Wandering about, he notices a lion heading rapidly in his direction with the intention of having lunch.

The old Doberman thinks, "Oh, oh! I'm in deep **** now!”

Noticing some bones on the ground close by, he immediately settles down to chew on the bones with his back to the approaching cat.

Just as the lion is about to leap, the old Doberman exclaims loudly,

"Boy, that was one delicious lion! I wonder, if there are any more around here?”

Hearing this, the young lion halts his attack in mid-stride, a look of terror comes over him and he slinks away into the trees.


"Whew!," says the lion, "That was close! That old Doberman nearly had me!”


Meanwhile, a squirrel who had been watching the whole scene from a nearby tree, figures he can put this knowledge to good use and trade it for protection from the lion. So, off he goes.


The squirrel soon catches up with the lion, spills the beans and strikes a deal for himself with the lion.
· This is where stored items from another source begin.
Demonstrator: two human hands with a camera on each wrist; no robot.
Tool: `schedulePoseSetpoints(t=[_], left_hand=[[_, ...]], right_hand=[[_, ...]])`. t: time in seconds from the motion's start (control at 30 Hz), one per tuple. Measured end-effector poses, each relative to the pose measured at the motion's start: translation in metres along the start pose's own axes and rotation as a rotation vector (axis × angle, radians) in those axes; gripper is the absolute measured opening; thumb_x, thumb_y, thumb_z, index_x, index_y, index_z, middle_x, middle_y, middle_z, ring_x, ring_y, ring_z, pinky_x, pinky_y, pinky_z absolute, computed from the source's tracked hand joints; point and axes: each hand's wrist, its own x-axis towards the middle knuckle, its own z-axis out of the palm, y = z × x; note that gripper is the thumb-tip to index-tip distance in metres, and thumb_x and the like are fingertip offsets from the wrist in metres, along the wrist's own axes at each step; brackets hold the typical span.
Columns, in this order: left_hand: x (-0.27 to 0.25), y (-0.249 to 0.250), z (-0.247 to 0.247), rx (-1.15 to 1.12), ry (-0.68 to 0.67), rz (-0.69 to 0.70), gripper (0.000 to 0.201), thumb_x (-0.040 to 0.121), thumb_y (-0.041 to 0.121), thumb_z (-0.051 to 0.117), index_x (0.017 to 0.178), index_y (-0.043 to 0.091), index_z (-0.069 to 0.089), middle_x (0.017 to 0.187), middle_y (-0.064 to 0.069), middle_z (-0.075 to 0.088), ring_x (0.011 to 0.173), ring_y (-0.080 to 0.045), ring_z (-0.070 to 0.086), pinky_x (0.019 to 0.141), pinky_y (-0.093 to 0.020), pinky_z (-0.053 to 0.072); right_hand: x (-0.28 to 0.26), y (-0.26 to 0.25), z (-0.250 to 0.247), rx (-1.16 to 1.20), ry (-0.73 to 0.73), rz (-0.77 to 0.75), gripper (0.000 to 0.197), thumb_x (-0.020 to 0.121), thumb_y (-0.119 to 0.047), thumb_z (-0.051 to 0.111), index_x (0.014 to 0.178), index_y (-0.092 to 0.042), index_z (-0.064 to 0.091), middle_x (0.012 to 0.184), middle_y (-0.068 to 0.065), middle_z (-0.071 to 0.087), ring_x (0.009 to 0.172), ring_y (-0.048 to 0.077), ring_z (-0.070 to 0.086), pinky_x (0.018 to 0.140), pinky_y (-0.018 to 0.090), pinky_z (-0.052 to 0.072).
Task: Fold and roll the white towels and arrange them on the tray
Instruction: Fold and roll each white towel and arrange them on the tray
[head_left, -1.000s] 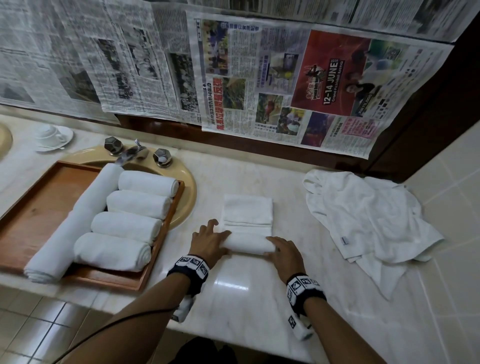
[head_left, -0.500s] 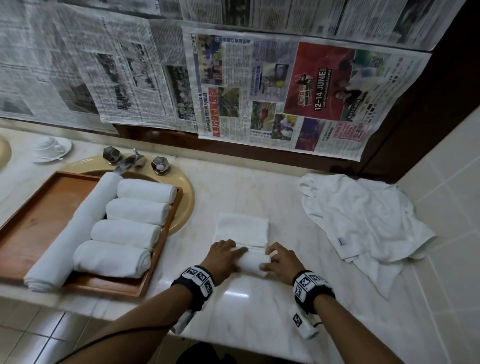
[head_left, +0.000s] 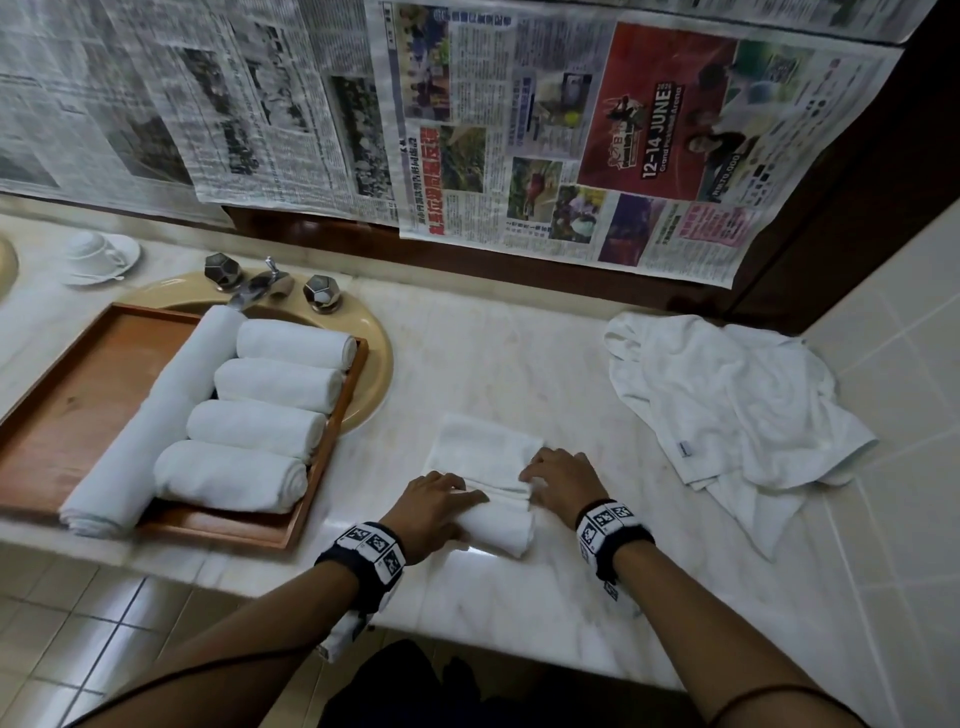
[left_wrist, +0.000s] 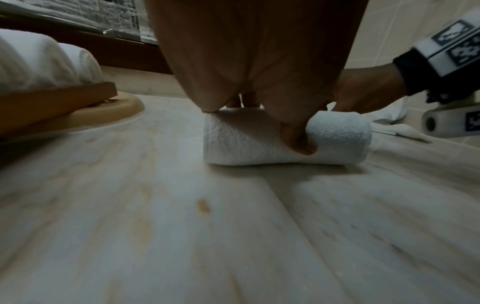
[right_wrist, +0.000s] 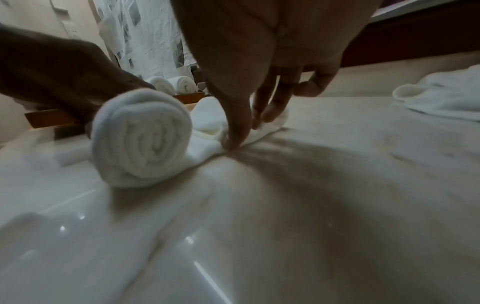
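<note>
1. Your white towel (head_left: 493, 499) lies on the pale marble counter (head_left: 519, 597), just right of the wooden tray (head_left: 78, 415). The near half is a thick soft roll (left_wrist: 283, 142); the far half is still a flat folded strip.
2. The long axis of the roll goes left to right, and the flat part points away from you. In the right wrist view the end shows a spiral of terry layers.
3. Your left hand (head_left: 431, 509) holds the left part of the roll: fingers curve over the top, the thumb presses into the front.
4. Your right hand (head_left: 563, 483) rests on the flat part with straight fingers (right_wrist: 262, 111), gripping nothing.
5. The tray carries four short rolled towels (head_left: 260, 415) beside one long roll (head_left: 150, 426).
6. A crumpled white towel (head_left: 737, 410) lies well apart at the right.
</note>
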Motion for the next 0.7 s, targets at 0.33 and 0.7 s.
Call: schedulePoseSetpoints(t=[0.33,0.7], left_hand=[[-0.006,0.002,0.001,-0.044,0.002,-0.035,0.057,0.08,0.043,0.071,0.134,0.039,0.053,0.127,0.003,0.056,0.114,-0.023,0.047,0.098,-0.034,0.035],[-0.006,0.007,-0.004,-0.056,-0.057,-0.071,0.056,0.084,0.041,0.069,0.137,0.037,0.052,0.13,0.001,0.054,0.117,-0.023,0.047,0.1,-0.032,0.034]], right_hand=[[0.057,-0.004,-0.051,0.529,0.331,0.149,0.006,0.085,-0.023,0.073,0.087,-0.018,0.071,0.081,-0.001,0.071,0.076,0.015,0.063,0.071,0.024,0.046],[0.103,0.006,-0.079,0.626,0.488,0.38,0.026,0.088,-0.02,0.071,0.11,-0.01,0.065,0.101,0.007,0.071,0.092,0.023,0.065,0.074,0.025,0.046]])
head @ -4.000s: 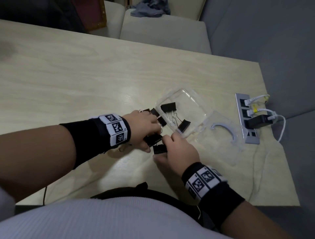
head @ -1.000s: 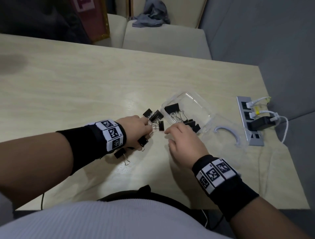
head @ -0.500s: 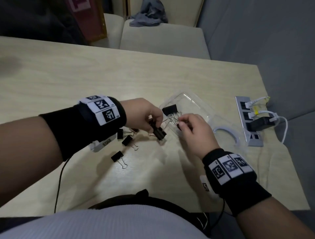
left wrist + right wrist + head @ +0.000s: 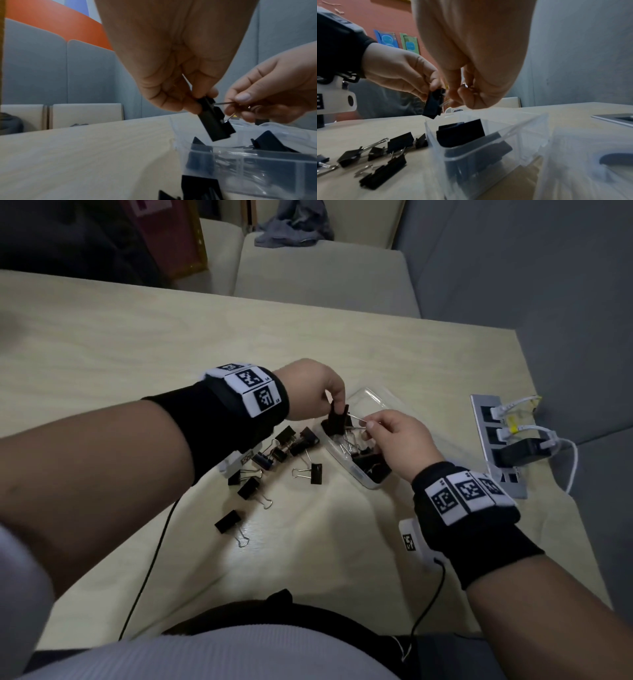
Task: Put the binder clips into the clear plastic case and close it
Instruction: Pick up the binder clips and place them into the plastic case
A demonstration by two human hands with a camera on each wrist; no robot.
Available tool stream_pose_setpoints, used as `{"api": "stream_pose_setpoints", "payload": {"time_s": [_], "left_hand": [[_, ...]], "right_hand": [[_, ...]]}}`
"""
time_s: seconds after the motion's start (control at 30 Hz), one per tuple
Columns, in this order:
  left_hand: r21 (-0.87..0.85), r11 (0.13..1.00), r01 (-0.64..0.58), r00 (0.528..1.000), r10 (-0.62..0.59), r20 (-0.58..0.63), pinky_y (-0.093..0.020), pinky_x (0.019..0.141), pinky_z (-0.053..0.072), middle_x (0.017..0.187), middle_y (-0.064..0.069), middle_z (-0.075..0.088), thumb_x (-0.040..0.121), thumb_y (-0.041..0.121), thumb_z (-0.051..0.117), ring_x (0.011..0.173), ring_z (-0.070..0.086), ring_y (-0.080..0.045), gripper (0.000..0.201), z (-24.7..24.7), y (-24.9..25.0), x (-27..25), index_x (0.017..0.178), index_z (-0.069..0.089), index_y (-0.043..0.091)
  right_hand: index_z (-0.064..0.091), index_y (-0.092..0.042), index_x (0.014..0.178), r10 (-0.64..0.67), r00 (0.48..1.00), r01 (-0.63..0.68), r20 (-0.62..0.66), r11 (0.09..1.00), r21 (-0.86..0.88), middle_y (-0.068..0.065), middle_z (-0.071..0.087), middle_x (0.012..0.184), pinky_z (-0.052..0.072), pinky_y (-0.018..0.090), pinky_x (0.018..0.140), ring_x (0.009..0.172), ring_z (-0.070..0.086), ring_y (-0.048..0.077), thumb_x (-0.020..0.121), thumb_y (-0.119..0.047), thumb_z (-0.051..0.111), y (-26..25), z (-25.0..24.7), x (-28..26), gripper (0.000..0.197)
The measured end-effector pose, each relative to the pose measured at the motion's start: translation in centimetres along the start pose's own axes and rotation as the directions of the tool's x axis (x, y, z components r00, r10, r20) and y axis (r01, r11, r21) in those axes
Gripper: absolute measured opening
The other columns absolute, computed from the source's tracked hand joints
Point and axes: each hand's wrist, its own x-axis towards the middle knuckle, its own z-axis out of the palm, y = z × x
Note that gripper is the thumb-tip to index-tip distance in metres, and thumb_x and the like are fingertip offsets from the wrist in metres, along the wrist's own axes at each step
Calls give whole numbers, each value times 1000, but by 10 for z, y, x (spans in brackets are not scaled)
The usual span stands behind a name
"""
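My left hand (image 4: 317, 395) pinches the black body of a binder clip (image 4: 337, 419) just above the left end of the clear plastic case (image 4: 363, 477). My right hand (image 4: 394, 436) pinches that clip's wire handles (image 4: 224, 103). The clip (image 4: 214, 121) hangs tilted over the case (image 4: 248, 166) and touches nothing below. Several black clips (image 4: 462, 134) lie inside the case (image 4: 471, 159). Several more clips (image 4: 274, 460) are scattered on the table left of it, some of them clamped together. The case's lid is mostly hidden behind my right hand.
A silver power strip (image 4: 496, 446) with white cables and a black plug lies at the table's right edge. A thin black cable (image 4: 150, 570) runs across the table's front left. Beige seats (image 4: 325, 268) stand beyond the far edge.
Both hands have risen over the case's left end. My left hand has lifted one clip from the pile, and my right hand has taken hold of its wire handles.
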Motion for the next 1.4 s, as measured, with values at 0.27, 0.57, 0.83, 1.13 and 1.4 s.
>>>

The young lion is furious at being made a fool of and says, "Here, squirrel, hop on my back and see what's going to happen to that conniving canine!”
Now, the old Doberman sees the lion coming with the squirrel on his back and thinks, "What am I going to do now?," but instead of running, the dog sits down with his back to his attackers, pretending he hasn't seen them yet, and just when they get close enough to hear, the old Doberman says……..

"Where's that squirrel? I sent him off an hour ago to bring me another lion!”


Moral of this story…

Don't mess with the old dogs... Age and skill will always overcome youth and treachery!

Bull **** and brilliance only come with age and experience.

If you don't send this to two 'old' bastards right away, there will be two fewer people laughing in the world.

Of course, I am in no way insinuating that you are old, just 'youthfully challenged’.

You did notice the size of the print, didn't you?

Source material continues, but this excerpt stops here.